- Cover of a 1991 edition
- Date: 1967
- Series: Blake and Mortimer

Creative team
- Writers: Edgar P. Jacobs

Original publication
- Language: French

Translation
- Publisher: Cinebook Ltd
- Translator: Jerome Saincantin

Chronology
- Preceded by: The Time Trap
- Followed by: Professor Sató's Three Formulae, Volume 1: Mortimer in Tokyo

= The Necklace Affair =

1967 comic book by Edgar P. Jacobs

The Necklace Affair (English for "L'Affaire du Collier") by the Belgian artist Edgar P. Jacobs was the tenth comic book in the Blake and Mortimer series.

==Plot==
The necklace of Queen Marie-Antoinette that was believed to have been destroyed centuries ago has been found by Sir Henry Williamson, a wealthy British collector based in France. Blake and Mortimer arrive in Paris in order to testify at the trial of their sworn enemy Colonel Olrik only to learn that he has managed to slip away under the very noses of the police during a transfer to the court house from the main jail.

Williamson then invites them to a reception where he intends to show off the necklace for the first time in public. The party is held at the residence of Duranton-Claret, the jeweller who restored the necklace, but as he is on his way to fetch it a large explosion shakes the house. Going to the cellar, Blake and Mortimer find it in a state of collapse with water pouring in from the burst water main. They barely manage to save the jewel case from the strongroom, but when they open it the necklace is gone and they find a note in which Olrik claims responsibility. The explosion was caused by an actual bomb and Olrik and his men escaped using the Paris Catacombs over which the house rests.

Blake summons his contact Commissaire Pradier of the DST, the French security service (similar to the FBI or MI5) who is in charge of the Olrik case. Olrik himself leaks the news to the press and before long Duranton is harassed by phone calls from reporters and becomes a bundle of nerves.

In the morning, Blake and Mortimer are visiting Duranton when they witness an attempt by Olrik's men, led by his henchman Sharkey, to kidnap him. The two Britons manage to rescue Duranton but the crooks escape. A couple of nights later, Duranton is again the subject of an attempt, this time led by Olrik himself. With the help of Vincent, Duranton's loyal valet, Blake and Mortimer manage to rescue the terrified jeweller, but, in spite of the sudden arrival of the police, Olrik and his men escape, again via the catacombs.

Pradier has arranged a wire-tapping of the phones in the Duranton residence. They thus intercept a call from Olrik to the jeweller in which it emerges that Duranton, facing financial ruin, arranged for the theft of the necklace with Sharkey in return for help in springing Olrik from prison. However, Duranton also double-crossed Olrik by placing a fake necklace in the strongroom - the real item is still somewhere in his house. Olrik tells him that to end the nightmare Duranton is to deliver the real necklace to him at night at Montsouris Park.

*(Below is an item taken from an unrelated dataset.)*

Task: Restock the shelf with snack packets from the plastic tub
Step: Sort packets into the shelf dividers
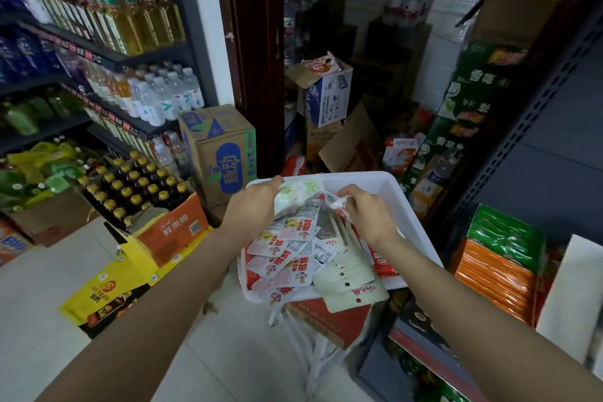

That night Duranton recovers the necklace and discreetly leaves his house, his real intention being to flee abroad. Following him from a distance are Blake, Mortimer and Pradier, but Duranton's car is hijacked by Sharkey who was hidden inside. Driving erratically, the terrified Duranton crashes into the park fence. With the police surrounding the area he hides the necklace in a merry-go-round. He then hails a cab only to find it driven by Olrik who promptly drives through a police roadblock.

Blake, Mortimer and Pradier find Sharkey who was knocked unconscious in the crash. He agrees to co-operate and leads them to an entrance to the catacombs. While walking through the tunnels, Sharkey gives the police the slip. Blake and Mortimer go after him but then get hopelessly lost in the underground maze. Sharkey himself manages to make his way to an old underground bunker which was used by the resistance during World War II and is now Olrik's HQ. Duranton is placed in a deep, dry well which is filled bit by bit with water. As it reaches his throat he finally confesses to Olrik where he left the necklace. Olrik leaves him with the fake and sets off to recover the genuine article.

Just as he is leaving, Blake and Mortimer manage to find their way through the maze and reach the bunker. As they take on the guards they are on the verge of being killed when the police led by Pradier arrives. In the battle that follows, the police manage to capture Olrik's gang, including Sharkey, and recover Duranton and the fake necklace.

Olrik himself evades the police by making his way through the sewers. He reaches Montsouris Park and recovers the necklace from the merry-go-round. At that moment he is surrounded by police but manages to escape, again via the sewers.

Driving to a safe-house, Olrik learns on the radio that there will be a special TV broadcast about the recent events. Arriving at his hide-out he switches on the TV: during the programme Mortimer announces that the necklace Olrik obtained from the park is in fact the fake. The police had recovered the genuine article just moments before the crook's arrival. Enraged, Olrik smashes up the fake necklace.

Sir Henry Williamson then announces that he is donating the necklace to the French nation.

==Publication==
The strip was originally published in Tintin magazine in 1965 before being published in book form in 1967. With S.O.S. Meteors and The Time Trap, it forms the final instalment of a trilogy of adventures that take place in France featuring many of the same characters—Blake, Mortimer and their contact Pradier.

==English publication==
The first publication in English is by Cinebook Ltd in January 2010.

==Reception==
The Necklace Affair is generally considered one of Jacobs' weaker "Blake and Mortimer" stories. It is the only "pure" crime story within the Blake and Mortimer series, and it is the only one that doesn't include any science-fiction element.